Hai un luogo preferito per ispirarti musicalmente?
Ponza. È un’isola che amo molto. Per cui ci vado spessissimo. Ed ogni volta mi emoziona.
Nel 1992 sei stato in tournèe nelle Filippine e ne hai diffuso il video. Eri ancora Mike Francis; come mai la scelta delle Filippine? Questa è stata una data voluta da te? E ha, in caso, avuto la valenza di inizio o di punto di approfondimento della tua conoscenza del mondo orientale?
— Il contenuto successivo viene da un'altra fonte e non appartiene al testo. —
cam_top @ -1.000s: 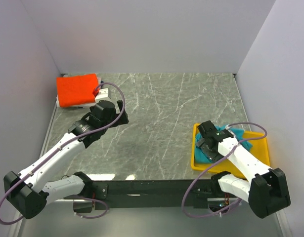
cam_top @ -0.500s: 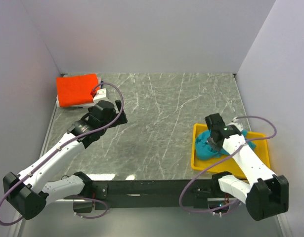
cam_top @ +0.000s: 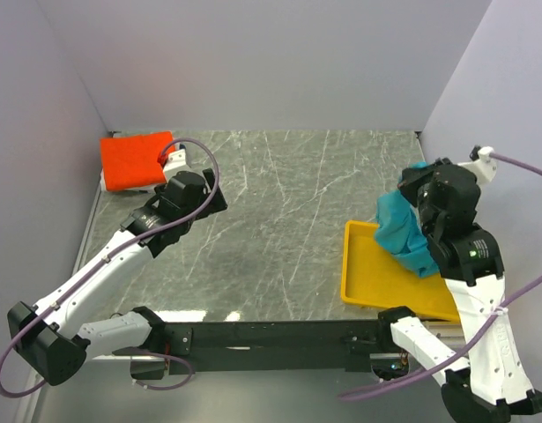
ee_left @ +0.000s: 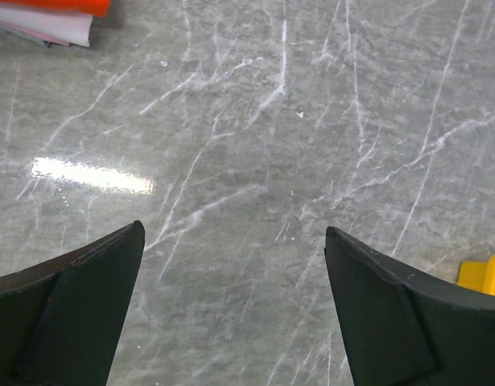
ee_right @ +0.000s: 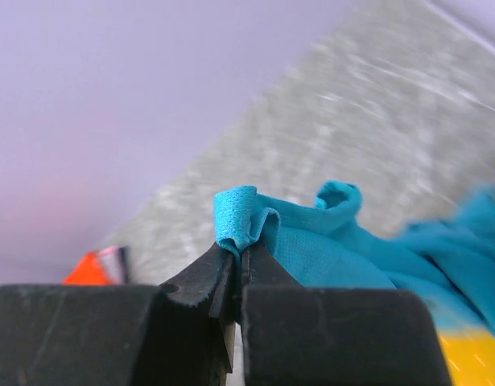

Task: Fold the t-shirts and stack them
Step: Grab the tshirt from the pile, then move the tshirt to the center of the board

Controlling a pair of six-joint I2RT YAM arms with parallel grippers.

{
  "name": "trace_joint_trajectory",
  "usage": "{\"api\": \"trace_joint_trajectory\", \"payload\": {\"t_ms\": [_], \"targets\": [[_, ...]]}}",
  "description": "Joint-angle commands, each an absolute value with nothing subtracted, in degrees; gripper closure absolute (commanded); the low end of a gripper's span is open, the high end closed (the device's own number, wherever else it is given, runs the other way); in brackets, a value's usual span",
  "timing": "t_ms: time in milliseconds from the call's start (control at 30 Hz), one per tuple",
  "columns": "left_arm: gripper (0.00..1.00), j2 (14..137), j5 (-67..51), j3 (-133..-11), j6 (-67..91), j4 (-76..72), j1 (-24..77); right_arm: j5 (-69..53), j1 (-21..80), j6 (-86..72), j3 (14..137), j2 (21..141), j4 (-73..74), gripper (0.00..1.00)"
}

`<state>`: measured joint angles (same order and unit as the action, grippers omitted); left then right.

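A teal-blue t-shirt (cam_top: 404,231) hangs bunched in the air above the yellow tray (cam_top: 369,275), a fold of it pinched in my right gripper (ee_right: 241,251), which is shut on the cloth (ee_right: 327,241). The orange-red t-shirt (cam_top: 134,160) lies folded at the far left corner of the table, on top of a white thing; its edge shows at the top left of the left wrist view (ee_left: 46,6). My left gripper (ee_left: 235,241) hangs open over bare marble just in front of that shirt, nothing between its fingers.
Walls close off the table at the left, back and right. The yellow tray sits at the near right edge; its corner (ee_left: 482,275) shows in the left wrist view. Cables loop from both arms.
My right gripper has shut on the teal-blue t-shirt and lifted it up out of the yellow tray, rising toward the back right. The left arm has barely shifted.
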<state>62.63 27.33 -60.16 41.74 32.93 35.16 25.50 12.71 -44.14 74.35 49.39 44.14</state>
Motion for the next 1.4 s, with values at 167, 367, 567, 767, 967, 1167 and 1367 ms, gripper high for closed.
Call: {"api": "trace_joint_trajectory", "payload": {"t_ms": [167, 367, 567, 767, 967, 1167, 1367], "targets": [[0.01, 62.6, 29.4, -63.8, 44.1, 33.5, 34.8, 6.7, 20.5, -33.0, 87.5, 60.0, 25.4, 1.0], [0.01, 62.1, 30.0, -63.9, 45.4, 33.2, 34.7, 7.1, 31.2, -25.6, 103.8, 70.7, 24.1, 1.0], [0.01, 61.2, 31.6, -63.8, 47.0, 34.3, 34.7, 3.5, 36.4, -23.1, 118.1, 79.8, 19.3, 1.0], [0.01, 59.6, 34.8, -63.5, 50.1, 37.0, 34.7, -3.3, 39.0, -24.2, 132.0, 88.8, 18.5, 1.0], [0.01, 58.1, 36.6, -62.6, 53.2, 39.4, 34.7, -1.4, 38.1, -26.8, 126.8, 91.0, 19.1, 1.0], [0.01, 58.9, 37.7, -62.8, 54.8, 42.4, 34.6, -4.7, 24.6, -38.2, 116.7, 96.5, 33.5, 0.69], [0.01, 62.1, 34.4, -63.4, 52.3, 43.5, 34.6, -6.8, 20.5, -28.5, 113.4, 110.5, 52.5, 0.44]]}}
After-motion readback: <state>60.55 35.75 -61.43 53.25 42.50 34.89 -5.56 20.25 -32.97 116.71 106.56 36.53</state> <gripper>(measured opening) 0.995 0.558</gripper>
La scelta delle Filippine è stata loro, così come quella di produrre un video. Si trattava di concerti molto grossi, in cui c’erano circa 15.000 persone, per cui realizzare un video era assolutamente idoneo. Inizialmente, il video è stato venduto lì e poi si è deciso di venderlo anche in Italia. Sebbene, quindi, andare in Oriente non fosse stata direttamente una mia decisione, sicuramente ha rappresentato un punto di approfondimento della mia conoscenza del mondo orientale, che, tra l’altro, avevo già avuto modo di conoscere con precedenti mie tournèe in Oriente.
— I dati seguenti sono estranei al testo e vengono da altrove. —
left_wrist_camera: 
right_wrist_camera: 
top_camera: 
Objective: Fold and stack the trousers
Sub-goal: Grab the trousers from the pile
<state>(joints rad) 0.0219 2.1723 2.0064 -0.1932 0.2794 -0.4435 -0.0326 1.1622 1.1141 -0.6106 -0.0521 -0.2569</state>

Sei stato uno dei primi esempi di musica italiana esportabile all’estero, in lingua inglese, però. Come mai le case discografiche non producono appositamente per il mercato straniero, limitandosi ad esportare in alcuni paesi il prodotto italiano? Secondo te questa è una mancanza delle case produttrici che non osano o dei nostri artisti che non si rendono conto della globalizzazione della lingua?
La musica tipicamente italiana che si produce è quella folk, per cui o sei un artista del genere o non funzioni fuori. Le nostre imitazioni all’estero di funk, pop e simili, in italiano non funzionano, perché le andiamo ad esportare in luoghi in cui quei generi musicali fanno parte della loro cultura. Solo gli Almamegretta ci sono riusciti. Lo straniero, sentendo un tipo di musica che assomiglia a quella che gli appartiene, ma con una lingua diversa, non la capisce; invece, qualcosa di completamente diverso da quello che è il loro patrimonio musicale, viene accettato e capito. Tutto qui!
Oltre all’album dei Mystic che uscirà venerdì, stai lavorando a qualcosa di nuovo?
Si, sto facendo un disco come cantante, ma da quando sono nati i Mystic non ho più fatto canzoni da cantante. Non so quando dovrebbe uscire, ma dato che è quasi finito, mi auguro tra la primavera e l’autunno.
"Guardare e pensare a persone e luoghi lontani, perché non è sempre possibile viaggiare, anche se viviamo su una terra piccolissima dove, se pur diversi, non siamo così diversi. E se avessimo vissuto in un’altra città qualsiasi, la nostra vita sarebbe stata diversa, ma non così diversa, avremmo fatto cose diverse, ma non così diverse. Avremmo sposato un’altra donna o un altro uomo diversi, ma non così diversi. Qualsiasi posto nel mondo potrebbe essere stato la nostra casa. E quindi va protetto. A queste cose pensavo mentre lavoravo a «From the distance». Francesko, Ponza. Estate 2005.